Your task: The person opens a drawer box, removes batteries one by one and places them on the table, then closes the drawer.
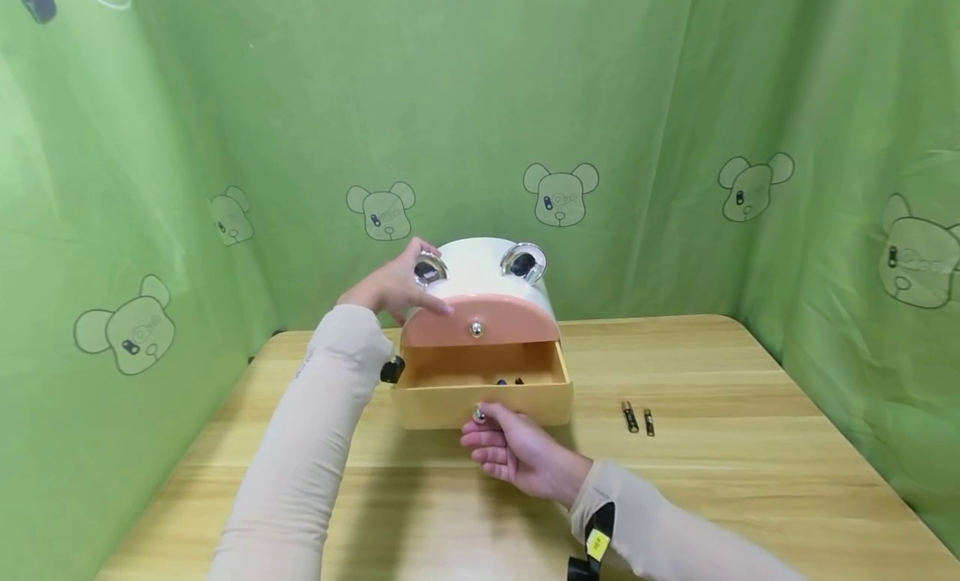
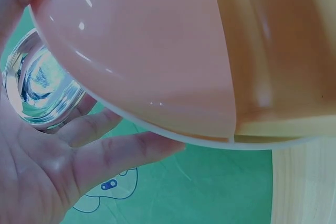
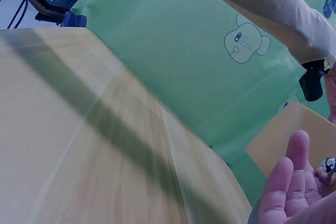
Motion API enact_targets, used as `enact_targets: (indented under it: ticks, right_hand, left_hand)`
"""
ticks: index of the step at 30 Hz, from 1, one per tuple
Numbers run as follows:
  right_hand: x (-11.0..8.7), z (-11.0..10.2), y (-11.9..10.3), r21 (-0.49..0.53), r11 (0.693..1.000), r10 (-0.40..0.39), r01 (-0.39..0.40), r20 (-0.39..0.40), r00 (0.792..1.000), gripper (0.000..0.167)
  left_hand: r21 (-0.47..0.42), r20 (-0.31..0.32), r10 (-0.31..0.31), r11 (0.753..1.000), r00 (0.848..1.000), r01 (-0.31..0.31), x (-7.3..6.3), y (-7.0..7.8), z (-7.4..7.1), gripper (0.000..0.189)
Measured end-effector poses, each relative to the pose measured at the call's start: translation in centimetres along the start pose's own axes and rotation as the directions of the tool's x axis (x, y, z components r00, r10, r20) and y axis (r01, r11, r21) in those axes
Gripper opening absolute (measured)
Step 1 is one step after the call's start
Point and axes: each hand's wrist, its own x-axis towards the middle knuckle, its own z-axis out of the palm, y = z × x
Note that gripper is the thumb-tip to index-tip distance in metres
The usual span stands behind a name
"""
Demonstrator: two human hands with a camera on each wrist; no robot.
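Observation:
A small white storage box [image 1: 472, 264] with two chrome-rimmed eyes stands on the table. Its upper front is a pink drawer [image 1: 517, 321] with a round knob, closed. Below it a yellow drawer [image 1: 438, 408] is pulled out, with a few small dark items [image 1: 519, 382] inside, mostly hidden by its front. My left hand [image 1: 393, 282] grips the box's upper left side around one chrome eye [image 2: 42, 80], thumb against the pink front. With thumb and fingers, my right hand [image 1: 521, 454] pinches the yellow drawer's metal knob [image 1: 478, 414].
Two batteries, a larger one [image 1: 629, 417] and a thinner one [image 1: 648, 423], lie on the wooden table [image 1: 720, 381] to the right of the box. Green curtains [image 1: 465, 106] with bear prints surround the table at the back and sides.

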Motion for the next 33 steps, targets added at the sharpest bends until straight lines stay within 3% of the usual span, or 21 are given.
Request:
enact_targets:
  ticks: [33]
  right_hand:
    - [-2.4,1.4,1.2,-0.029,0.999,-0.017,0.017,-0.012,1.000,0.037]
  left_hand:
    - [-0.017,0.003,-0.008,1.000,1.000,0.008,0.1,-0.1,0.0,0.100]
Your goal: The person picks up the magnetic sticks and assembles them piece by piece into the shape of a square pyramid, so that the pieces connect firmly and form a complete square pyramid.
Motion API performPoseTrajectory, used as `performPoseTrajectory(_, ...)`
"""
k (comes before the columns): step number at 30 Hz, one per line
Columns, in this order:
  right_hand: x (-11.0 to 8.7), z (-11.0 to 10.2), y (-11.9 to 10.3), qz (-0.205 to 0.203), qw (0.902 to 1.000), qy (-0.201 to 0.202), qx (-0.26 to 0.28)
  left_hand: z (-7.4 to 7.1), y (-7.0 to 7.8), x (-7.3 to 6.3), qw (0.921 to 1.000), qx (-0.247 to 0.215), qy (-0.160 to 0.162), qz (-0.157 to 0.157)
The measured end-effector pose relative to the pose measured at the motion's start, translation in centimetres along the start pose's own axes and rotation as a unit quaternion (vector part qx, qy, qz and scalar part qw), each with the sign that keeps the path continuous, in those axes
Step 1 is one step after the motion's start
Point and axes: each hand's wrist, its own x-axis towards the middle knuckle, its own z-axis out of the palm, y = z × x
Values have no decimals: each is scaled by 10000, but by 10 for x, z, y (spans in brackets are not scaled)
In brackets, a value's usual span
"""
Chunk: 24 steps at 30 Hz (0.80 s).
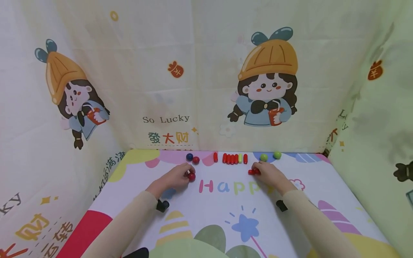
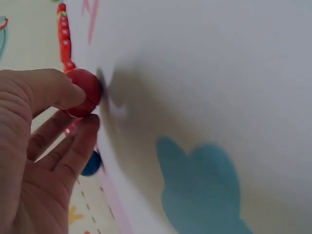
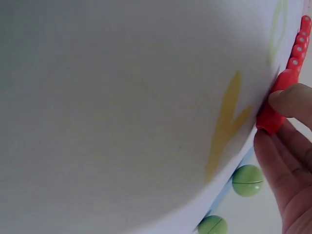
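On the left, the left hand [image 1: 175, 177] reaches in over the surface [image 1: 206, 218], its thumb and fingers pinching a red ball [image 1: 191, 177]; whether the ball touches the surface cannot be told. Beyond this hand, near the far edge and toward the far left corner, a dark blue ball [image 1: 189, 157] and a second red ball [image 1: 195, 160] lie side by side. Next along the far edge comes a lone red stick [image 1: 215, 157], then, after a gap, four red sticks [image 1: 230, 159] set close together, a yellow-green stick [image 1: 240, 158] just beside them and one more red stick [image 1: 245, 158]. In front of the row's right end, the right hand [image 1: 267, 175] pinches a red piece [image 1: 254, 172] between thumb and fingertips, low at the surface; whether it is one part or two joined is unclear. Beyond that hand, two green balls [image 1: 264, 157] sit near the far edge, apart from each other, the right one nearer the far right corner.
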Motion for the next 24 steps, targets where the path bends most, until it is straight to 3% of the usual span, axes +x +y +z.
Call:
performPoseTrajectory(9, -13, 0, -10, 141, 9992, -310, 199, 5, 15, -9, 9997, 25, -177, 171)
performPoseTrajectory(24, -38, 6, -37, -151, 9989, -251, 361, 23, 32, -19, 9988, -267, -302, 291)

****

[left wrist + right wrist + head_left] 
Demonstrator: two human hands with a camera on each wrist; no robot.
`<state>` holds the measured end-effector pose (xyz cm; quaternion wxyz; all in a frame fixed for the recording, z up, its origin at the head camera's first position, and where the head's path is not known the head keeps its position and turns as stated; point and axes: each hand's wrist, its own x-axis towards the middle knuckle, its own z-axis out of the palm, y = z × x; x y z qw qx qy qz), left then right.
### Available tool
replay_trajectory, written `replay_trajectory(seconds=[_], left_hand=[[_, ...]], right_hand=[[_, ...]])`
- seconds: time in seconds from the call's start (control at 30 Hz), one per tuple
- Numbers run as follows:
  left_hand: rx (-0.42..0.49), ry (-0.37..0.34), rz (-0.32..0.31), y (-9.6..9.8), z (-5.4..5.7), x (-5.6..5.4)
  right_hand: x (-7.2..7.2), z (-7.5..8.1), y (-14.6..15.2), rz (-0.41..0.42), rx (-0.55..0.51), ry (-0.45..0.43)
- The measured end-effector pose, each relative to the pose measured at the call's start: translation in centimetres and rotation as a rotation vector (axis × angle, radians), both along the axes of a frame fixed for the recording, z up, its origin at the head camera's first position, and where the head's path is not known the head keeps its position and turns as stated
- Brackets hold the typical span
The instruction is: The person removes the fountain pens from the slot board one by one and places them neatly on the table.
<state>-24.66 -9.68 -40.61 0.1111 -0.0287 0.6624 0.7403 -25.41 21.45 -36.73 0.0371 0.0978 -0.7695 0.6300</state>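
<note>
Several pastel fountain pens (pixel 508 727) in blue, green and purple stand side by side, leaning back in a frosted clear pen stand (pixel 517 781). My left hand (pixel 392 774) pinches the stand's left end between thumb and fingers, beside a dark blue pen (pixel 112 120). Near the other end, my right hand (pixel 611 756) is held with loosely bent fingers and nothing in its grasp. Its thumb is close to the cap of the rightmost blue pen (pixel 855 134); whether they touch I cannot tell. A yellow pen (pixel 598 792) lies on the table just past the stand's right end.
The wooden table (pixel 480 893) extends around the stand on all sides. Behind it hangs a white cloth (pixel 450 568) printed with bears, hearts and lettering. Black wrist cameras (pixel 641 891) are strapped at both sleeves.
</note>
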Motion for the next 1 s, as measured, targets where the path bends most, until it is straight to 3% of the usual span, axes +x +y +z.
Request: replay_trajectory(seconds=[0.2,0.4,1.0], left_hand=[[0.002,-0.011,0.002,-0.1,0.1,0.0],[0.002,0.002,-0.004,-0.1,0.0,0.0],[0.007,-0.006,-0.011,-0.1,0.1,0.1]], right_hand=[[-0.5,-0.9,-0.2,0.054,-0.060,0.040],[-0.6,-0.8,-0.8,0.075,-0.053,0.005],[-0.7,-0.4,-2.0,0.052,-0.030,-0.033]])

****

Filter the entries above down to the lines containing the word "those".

Measured end-effector poses, each relative to the pose measured at the call's start: translation in centimetres along the start pose's own axes and rotation as the directions of the tool's x axis (x, y, z components r00, r10, r20) and y axis (r01, r11, r21) in those axes
The measured end-effector pose relative to the pose measured at the motion's start, translation in centimetres along the start pose's own axes and rotation as a unit quaternion (vector part qx, qy, qz and scalar part qw), each with the sign that keeps the path continuous, in those axes

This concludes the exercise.